We assumed we were in for a really great milkshake.
After walking two miles from Wrigley Field, we were there, only a problem arose: this small burger joint’s menu didn’t list a “Chocolate Shake.” Duncan peeped up to the counter.
“Um, do you guys have a… chocolate shake?” Before answering, the tall black guy behind the counter looked to his left, then his right.
“Chocolate shake? Uh, yeah.” He slowly turned a tip can around to reveal the words “chocolate shake $20” crudely scribbled on top.
“Um, okay,” said Duncan, as he hesitantly handed the man a twenty-dollar bill. “Is this gonna be enough?”
“Oh, it’ll be enough,” the man shot back.

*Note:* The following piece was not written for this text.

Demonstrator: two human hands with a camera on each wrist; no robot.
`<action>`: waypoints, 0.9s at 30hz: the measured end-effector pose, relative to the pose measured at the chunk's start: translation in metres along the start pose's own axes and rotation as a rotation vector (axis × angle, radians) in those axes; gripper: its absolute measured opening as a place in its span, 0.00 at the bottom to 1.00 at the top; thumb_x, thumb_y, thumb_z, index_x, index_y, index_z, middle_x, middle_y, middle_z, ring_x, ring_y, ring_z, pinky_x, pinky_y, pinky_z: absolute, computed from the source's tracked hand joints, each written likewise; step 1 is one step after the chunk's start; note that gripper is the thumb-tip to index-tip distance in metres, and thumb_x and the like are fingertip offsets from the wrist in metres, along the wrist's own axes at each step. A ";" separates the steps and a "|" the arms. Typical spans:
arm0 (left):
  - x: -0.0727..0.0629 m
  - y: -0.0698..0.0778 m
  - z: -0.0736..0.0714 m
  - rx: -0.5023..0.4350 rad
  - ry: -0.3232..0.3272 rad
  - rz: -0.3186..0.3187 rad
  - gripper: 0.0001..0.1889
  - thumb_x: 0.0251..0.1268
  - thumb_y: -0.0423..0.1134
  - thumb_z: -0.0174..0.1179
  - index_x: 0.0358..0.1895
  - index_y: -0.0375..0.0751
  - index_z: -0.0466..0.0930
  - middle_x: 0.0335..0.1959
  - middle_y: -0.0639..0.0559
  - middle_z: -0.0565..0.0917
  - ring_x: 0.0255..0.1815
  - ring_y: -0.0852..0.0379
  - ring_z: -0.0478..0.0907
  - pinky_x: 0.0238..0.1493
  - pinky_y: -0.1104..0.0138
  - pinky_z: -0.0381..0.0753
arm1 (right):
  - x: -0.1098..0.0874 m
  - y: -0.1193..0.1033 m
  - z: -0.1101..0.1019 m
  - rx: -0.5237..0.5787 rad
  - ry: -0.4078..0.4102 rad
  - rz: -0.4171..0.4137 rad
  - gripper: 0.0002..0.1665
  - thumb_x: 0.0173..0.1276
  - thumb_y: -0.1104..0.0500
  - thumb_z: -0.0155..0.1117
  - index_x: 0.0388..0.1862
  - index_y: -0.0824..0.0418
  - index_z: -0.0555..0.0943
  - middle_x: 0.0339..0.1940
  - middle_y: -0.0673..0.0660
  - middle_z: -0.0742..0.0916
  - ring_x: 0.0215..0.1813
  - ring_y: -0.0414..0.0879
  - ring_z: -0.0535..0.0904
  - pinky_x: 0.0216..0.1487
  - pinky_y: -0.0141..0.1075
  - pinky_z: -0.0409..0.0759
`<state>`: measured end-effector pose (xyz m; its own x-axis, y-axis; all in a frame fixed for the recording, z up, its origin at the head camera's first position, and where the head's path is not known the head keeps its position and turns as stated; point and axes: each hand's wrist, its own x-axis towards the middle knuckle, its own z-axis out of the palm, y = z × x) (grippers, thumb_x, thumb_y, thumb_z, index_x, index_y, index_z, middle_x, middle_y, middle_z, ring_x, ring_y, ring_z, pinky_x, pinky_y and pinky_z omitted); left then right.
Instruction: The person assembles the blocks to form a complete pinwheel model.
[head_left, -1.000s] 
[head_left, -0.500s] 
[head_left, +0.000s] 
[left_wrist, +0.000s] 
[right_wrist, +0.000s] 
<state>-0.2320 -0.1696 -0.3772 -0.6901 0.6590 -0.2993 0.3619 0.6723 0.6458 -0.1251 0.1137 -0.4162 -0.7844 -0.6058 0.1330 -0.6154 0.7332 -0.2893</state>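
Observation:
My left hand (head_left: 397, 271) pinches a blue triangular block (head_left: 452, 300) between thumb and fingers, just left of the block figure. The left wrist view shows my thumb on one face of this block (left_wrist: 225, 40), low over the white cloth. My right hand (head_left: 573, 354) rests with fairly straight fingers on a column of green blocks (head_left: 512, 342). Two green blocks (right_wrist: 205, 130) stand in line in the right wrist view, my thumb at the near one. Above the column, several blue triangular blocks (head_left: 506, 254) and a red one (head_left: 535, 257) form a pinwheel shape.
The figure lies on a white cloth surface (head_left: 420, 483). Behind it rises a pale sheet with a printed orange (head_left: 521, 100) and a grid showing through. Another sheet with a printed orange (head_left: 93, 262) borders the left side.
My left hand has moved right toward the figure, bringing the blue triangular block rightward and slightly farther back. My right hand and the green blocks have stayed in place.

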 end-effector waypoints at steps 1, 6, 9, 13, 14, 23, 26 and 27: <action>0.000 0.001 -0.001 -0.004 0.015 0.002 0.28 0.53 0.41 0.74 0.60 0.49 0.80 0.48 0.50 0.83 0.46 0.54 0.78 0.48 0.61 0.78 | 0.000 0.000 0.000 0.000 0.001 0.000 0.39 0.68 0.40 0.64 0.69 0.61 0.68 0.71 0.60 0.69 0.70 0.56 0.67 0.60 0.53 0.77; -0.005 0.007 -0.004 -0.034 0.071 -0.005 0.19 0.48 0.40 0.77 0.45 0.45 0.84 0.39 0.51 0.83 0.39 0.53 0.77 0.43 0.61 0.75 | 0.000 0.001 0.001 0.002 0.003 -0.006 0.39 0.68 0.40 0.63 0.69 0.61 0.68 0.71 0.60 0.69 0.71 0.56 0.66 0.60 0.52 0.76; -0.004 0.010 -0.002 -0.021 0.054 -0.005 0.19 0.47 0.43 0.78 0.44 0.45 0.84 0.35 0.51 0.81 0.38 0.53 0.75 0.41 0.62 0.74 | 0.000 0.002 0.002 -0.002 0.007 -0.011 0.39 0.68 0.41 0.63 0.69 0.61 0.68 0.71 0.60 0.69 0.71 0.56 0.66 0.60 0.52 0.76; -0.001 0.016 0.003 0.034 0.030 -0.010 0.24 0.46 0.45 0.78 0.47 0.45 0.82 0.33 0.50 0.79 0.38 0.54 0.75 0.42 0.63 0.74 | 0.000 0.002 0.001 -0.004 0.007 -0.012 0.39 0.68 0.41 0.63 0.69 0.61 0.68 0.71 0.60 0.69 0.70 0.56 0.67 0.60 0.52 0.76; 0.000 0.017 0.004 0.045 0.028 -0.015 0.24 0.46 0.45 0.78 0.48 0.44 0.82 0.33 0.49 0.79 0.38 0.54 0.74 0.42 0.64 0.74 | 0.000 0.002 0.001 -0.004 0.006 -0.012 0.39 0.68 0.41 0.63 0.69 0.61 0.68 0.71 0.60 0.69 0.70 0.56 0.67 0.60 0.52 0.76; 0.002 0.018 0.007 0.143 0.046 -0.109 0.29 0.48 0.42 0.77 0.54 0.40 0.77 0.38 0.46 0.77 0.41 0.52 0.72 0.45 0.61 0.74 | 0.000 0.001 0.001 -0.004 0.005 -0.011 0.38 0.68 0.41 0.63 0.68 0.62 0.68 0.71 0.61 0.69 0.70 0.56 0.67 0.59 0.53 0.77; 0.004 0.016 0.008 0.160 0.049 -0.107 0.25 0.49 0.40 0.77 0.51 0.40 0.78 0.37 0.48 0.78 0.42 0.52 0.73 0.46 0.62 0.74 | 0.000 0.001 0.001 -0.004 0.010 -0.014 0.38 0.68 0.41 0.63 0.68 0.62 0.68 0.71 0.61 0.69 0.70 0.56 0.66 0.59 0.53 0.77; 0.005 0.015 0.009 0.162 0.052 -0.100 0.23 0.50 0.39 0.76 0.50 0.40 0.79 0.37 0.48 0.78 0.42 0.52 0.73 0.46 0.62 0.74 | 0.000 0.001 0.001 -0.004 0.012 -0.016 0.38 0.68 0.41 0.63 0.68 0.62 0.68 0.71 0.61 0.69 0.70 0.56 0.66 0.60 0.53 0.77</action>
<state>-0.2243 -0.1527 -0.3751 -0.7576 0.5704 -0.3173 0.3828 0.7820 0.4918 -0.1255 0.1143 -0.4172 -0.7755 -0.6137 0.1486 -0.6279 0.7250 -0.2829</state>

What the heck is going on? seemed to be the general thought going through each of our heads at the time. With puzzled looks on our faces, we waited in silence for this shake. About ten minutes passed, and, all at once, the lights were flickering on and off in a rave-like manner and repeated shouts of “chocolate shake!” began emanating from the direction of the counter. Simultaneously, we turned our heads in the direction of the noise, and, to our complete and total shock, an overweight black woman was jumping up and down with her top pulled off. She and the other workers—male and female—were hysterically screaming “chocolate shake!” After about ten seconds, the lights and the chants ceased, just as soon as they had begun, and the restaurant was returned to its normal state, but not before our original server popped his head over the counter and asked—sarcastically, might I add—“Was that enough for the three of you?”

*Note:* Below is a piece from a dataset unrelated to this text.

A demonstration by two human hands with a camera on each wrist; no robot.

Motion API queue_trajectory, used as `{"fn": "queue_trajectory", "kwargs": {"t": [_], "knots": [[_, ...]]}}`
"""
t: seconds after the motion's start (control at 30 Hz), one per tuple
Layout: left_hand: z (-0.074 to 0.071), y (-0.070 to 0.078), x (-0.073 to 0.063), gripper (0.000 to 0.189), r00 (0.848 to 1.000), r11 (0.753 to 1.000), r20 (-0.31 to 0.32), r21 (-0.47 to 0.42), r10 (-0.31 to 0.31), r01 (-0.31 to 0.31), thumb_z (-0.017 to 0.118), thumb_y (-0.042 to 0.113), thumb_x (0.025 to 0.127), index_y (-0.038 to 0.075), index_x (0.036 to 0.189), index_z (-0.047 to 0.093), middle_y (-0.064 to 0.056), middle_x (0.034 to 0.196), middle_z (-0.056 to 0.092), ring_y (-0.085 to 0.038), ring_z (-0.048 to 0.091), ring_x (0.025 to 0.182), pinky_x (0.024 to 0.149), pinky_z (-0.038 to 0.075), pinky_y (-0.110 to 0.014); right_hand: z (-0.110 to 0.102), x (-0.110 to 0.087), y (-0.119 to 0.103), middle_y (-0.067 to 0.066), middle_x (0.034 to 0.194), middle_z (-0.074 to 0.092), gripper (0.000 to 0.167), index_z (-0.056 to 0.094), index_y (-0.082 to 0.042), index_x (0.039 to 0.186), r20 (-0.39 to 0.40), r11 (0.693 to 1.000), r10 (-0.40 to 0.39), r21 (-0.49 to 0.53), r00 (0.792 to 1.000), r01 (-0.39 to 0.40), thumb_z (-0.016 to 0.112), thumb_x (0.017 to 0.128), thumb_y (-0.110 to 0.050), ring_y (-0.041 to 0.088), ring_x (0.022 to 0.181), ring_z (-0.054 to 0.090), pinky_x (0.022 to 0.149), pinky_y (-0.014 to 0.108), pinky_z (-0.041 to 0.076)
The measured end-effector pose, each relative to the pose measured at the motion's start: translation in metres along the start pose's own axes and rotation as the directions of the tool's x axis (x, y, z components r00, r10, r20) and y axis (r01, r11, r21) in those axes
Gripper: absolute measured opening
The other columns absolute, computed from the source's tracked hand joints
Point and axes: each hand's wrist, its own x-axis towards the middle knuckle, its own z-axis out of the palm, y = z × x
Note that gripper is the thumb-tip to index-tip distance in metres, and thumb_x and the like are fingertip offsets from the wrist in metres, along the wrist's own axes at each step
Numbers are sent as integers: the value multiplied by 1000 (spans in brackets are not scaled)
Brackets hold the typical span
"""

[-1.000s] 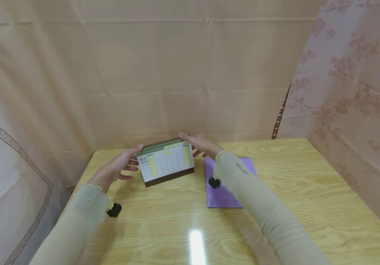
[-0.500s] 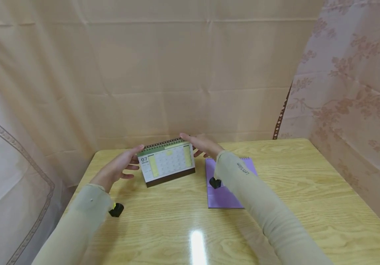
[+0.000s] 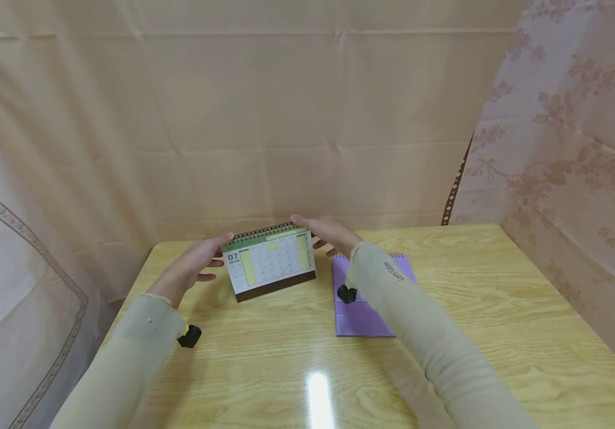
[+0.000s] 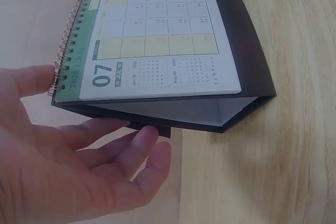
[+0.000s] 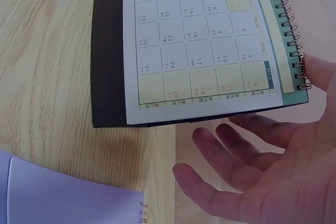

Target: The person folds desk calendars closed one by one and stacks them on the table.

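A desk calendar with a green header and a page marked 07 stands like a tent at the far side of the table, tilted in the head view. My left hand pinches its left upper corner, thumb at the spiral binding and index finger behind the back board. At the opposite upper corner my right hand does the same, with its thumb on the coils. The remaining fingers of the right hand spread loosely beneath. In the left wrist view the calendar's hollow triangular side faces the camera.
A purple spiral-bound pad lies right of the calendar, partly covered by my right sleeve. Beige curtain hangs just behind the wooden table; a flowered cloth hangs at the right.
The lower fingers of my left hand have drawn up slightly. The calendar and my right hand stay almost where they were.
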Motion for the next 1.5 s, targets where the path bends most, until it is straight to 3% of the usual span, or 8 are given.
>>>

I think our mouths probably stayed open for damn-near twenty seconds, as we tried desperately to process the sequence that had just unfolded before our previously-unscarred eyes. But life goes on, and so did we. As we left the restaurant and walked back to our car, I could not help but think about the person who told us to get the chocolate shake, and how, in his own devious and evil way, was smiling.
Thus, our Chicago experience was concluded on a truly bizarre and hilarious note.